Les réactions des syndicats de médecins libéraux
Le Dr Michel Chassang (président de la CSMF)
« Je suis évidemment extrêmement satisfait que la démocratie l'ait emporté sur l'exclusion et que Jacques Chirac ait gagné face à un programme qui était aux antipodes de l'éthique et de la déontologie médicale.
Cela étant, il reste tout à construire et il faut pour cela que le président dispose d'une majorité pour gouverner, et rien n'est sûr. Le gouvernement qui s'installe doit se retrousser les manches et se mettre rapidement au travail pour traiter les dossiers les plus urgents.
A cet égard, celui de la santé et de la médecine libérale est très important. Les médecins doivent continuer à montrer leur détermination, car les plats ne repassent pas deux fois, Il faut profiter de la première fois.
Le président et le gouvernement doivent rapidement faire un geste fort vers les médecins. En attendant, il est hors de question que nous cessions notre mouvement de grève de gardes de nuit et de week-end, et nous sommes bien décidés à poursuivre dès demain d'ailleurs l'opération "Ponts sans toubibs". Nous n'avons pas l'intention de laisser au gouvernement un délai de grâce, comme certains pourraient le suggérer. Notre dossier est connu, et les politiques qui s'installent aux commandes savent qu'il est urgent de le régler. Il leur faut cinq minutes pour signer les textes qui appliquent le C à 20 euros, le V à 30 euros et qui suspendent les pénalités financières pour les spécialistes, dans le cadre du règlement minimal conventionnel. Il faut que soient tenus au plus vite les engagements pris par le candidat Chirac. En attendant, nous continuons notre mouvement. »
Le Dr Jean-Gabriel Brun (président de l'Union collégiale des chirurgiens et spécialistes français)
« D'abord, on est rassuré : le sursaut républicain a joué à fond et le spectre de l'extrême droite est relégué aux oubliettes. Mais je voudrais souligner que le président Chirac va au devant d'élections législatives qui ne seront pas gagnées aussi facilement. La gauche va se rassembler et il ne faut pas exclure une nouvelle cohabitation. En tout cas, nous interpellons dès maintenant le nouveau Premier ministre en lui demandant de suspendre immédiatement le règlement conventionnel minimal pour les spécialistes, ce qui permettra de reprendre des négociations sereines avec la CNAM. Il est possible qu'il y ait, en matière de santé, des décisions très importantes dans le mois qui vient, c'est pourquoi nous voulons prendre date en nous adressant dès aujourd'hui au Premier ministre nommé. Nous souhaitons lancer la concertation entre les caisses et certains syndicats verticaux de spécialistes afin d'obtenir des évolutions tarifaires. »

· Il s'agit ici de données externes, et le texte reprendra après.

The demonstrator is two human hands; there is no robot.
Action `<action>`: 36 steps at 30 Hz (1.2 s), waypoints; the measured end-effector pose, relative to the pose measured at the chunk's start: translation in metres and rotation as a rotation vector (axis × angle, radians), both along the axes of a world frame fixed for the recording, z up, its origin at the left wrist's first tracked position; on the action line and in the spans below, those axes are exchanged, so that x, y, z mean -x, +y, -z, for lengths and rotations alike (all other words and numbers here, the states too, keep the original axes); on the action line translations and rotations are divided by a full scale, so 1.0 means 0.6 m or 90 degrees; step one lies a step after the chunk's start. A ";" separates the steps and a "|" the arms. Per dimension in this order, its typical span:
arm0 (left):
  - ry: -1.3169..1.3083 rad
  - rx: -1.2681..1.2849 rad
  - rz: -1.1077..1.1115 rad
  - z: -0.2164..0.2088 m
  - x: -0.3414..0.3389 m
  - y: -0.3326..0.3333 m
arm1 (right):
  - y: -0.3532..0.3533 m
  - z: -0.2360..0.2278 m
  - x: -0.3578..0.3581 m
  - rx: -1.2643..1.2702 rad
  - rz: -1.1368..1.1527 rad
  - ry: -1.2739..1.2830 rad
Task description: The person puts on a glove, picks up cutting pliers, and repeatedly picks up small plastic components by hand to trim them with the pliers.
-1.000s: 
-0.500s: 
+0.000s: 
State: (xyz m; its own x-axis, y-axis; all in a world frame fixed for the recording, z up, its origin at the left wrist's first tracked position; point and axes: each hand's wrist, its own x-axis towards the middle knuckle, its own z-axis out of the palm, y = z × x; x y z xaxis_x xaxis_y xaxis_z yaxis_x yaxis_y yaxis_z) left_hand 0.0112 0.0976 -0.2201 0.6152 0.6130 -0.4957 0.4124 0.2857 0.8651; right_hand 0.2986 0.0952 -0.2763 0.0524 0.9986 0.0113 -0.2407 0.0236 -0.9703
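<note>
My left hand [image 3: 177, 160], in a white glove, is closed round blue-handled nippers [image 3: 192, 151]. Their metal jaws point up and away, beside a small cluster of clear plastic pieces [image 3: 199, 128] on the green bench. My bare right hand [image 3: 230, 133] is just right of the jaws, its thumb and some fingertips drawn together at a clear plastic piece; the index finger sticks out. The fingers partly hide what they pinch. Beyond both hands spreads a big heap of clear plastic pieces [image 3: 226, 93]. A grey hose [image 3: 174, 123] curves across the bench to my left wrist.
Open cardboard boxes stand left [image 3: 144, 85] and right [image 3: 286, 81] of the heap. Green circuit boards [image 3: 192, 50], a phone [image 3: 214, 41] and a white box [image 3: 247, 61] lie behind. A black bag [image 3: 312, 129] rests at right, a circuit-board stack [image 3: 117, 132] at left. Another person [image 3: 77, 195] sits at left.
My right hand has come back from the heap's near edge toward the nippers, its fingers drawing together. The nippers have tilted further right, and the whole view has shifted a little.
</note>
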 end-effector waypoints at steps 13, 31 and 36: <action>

Le Dr Pierre Costes (président de MG-France)
« La participation est un élément très rassurant quant au sens de la responsabilité des Français. Quatre-vingt-deux pour cent, c'est un front démocratique qui va au-delà des clivages habituels et des programmes. La démocratie, le refus de la xénophobie et le respect de l'autre ont fait l'unité nationale. Mais je ne voudrais pas que l'on oublie trop rapidement les 5 millions de personnes séduites par des discours simplistes, des solutions faciles dans une société très complexe. Dans le secteur de la santé aussi, on a vu par le passé des discours et des solutions simplistes emporter l'adhésion, au moment des élections aux caisses de retraite, par exemple. Il faut donc que très très rapidement le Premier ministre noue le dialogue avec les professionnels qui sont en rupture de confiance avec l'Etat et la Sécurité sociale, ce qui suscite par exemple le phénomène des coordinations. Cela veut dire concrètement que le Premier ministre doit recevoir très vite les syndicats médicaux et de professionnels de santé pour dire comment il voit les choses et comment il donne corps aux promesses de campagne. Nous serons très vigilants à cet égard. »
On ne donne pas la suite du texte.